CISA Confirms Active Exploitation of VMware Aria Operations Vulnerability

A high-severity VMware vulnerability is being exploited in the wild and federal agencies have less than three weeks to fix it.

CISA Confirms Active Exploitation of VMware Aria Operations Vulnerability

A newly flagged flaw in VMware Aria Operations is giving attackers a direct path to remote code execution — no login required.

On March 4, 2026, the U.S. Cybersecurity and Infrastructure Security Agency (CISA) added CVE-2026-22719 to its Known Exploited Vulnerabilities (KEV) catalog. The move signals what security teams already suspected: someone is actively using this flaw against real targets.


What Happened?

CVE-2026-22719 is a command injection vulnerability in Broadcom's VMware Aria Operations, carrying a CVSS score of 8.1. It lets an unauthenticated attacker run arbitrary commands on the affected system — potentially leading to full remote code execution — while support-assisted product migration is in progress.

Broadcom originally disclosed and patched the flaw on February 24, 2026, as part of its VMSA-2026-0001 advisory. Alongside CVE-2026-22719, the company also patched two related issues: CVE-2026-22720, a stored cross-site scripting vulnerability, and CVE-2026-22721, a privilege escalation flaw that could hand attackers administrative access.

Broadcom released a temporary workaround — a shell script called "aria-ops-rce-workaround.sh" — for organizations that can't apply patches right away. It must be run as root on each Aria Operations appliance node and disables the migration components most likely to be abused during an attack.

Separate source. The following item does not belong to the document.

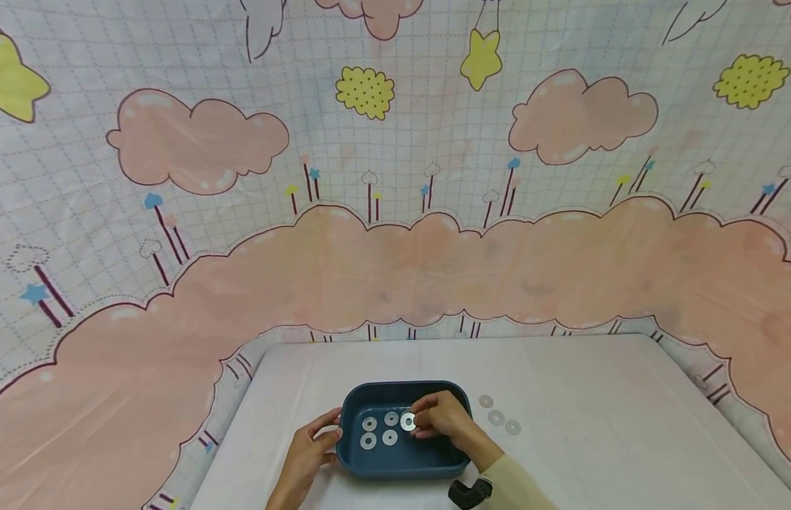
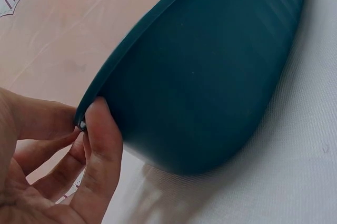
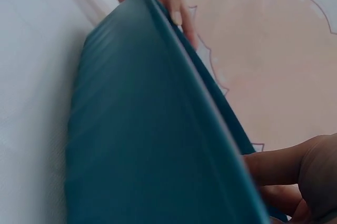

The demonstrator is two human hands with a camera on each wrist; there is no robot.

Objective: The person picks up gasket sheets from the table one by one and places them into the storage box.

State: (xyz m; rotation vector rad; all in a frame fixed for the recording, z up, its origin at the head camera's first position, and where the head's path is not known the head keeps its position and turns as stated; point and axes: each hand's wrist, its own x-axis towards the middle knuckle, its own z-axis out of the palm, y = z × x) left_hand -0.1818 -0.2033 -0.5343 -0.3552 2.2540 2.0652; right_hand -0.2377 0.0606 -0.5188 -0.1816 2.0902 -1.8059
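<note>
While the left hand (image 1: 309, 445) pinches the blue tray's (image 1: 402, 469) rim, the right hand (image 1: 441, 416) pinches a washer (image 1: 407, 422) over it; likely placing step, calling for release beside the four washers (image 1: 379, 430).

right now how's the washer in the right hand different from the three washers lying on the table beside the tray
The washer is pinched by the right hand; the three washers are untouched. It is inside the blue tray, over its floor beside four others; the three lie on the white table to the tray's right. It looks brighter against the dark tray; the three look pale on the cloth. All are flat rings with a centre hole, seemingly alike in size.
</note>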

Whether the vulnerability was exploited as a zero-day before the patch dropped, or only after, remains unclear. Broadcom says it is aware of reports of potential exploitation but has not independently confirmed them.


What's the Impact?

VMware Aria Operations is a widely deployed infrastructure monitoring platform. It stores credentials for connecting to monitored infrastructure, which means compromising it gives attackers a single pivot point into an organization's entire virtualization and cloud environment.

A successful exploit could give threat actors full control over the VMware Aria Operations appliance — opening the door to lateral movement across the network, data theft, or deployment of additional malicious payloads.

This isn't an isolated incident. CVE-2026-22719 follows a clear pattern: VMware infrastructure has been a top target for both nation-state actors and ransomware groups over the past several years, with multiple critical flaws across vCenter, ESXi, and Aria Operations exploited in quick succession.

CISA has mandated that all Federal Civilian Executive Branch agencies remediate the vulnerability by March 24, 2026, under Binding Operational Directive 22-01. While that order only covers federal agencies, CISA is urging every organization running VMware Aria Operations to treat this as a priority.


How to Avoid This

The fix is available; the main risk now is delay.

Apply Broadcom's security patches for VMware Aria Operations immediately. If patching isn't possible right now, run the provided workaround script on every appliance node before your window closes.

Organizations that cannot apply mitigations at all are advised to stop using the product entirely until a fix is in place. Network defenders should also monitor closely for unauthorized access or unusual activity around support-assisted migration features.

One often-overlooked gap: security teams frequently exclude infrastructure monitoring tools from endpoint detection coverage, creating a visibility blind spot that attackers count on. If Aria Operations isn't already in scope for your detection monitoring, now's a good time to change that.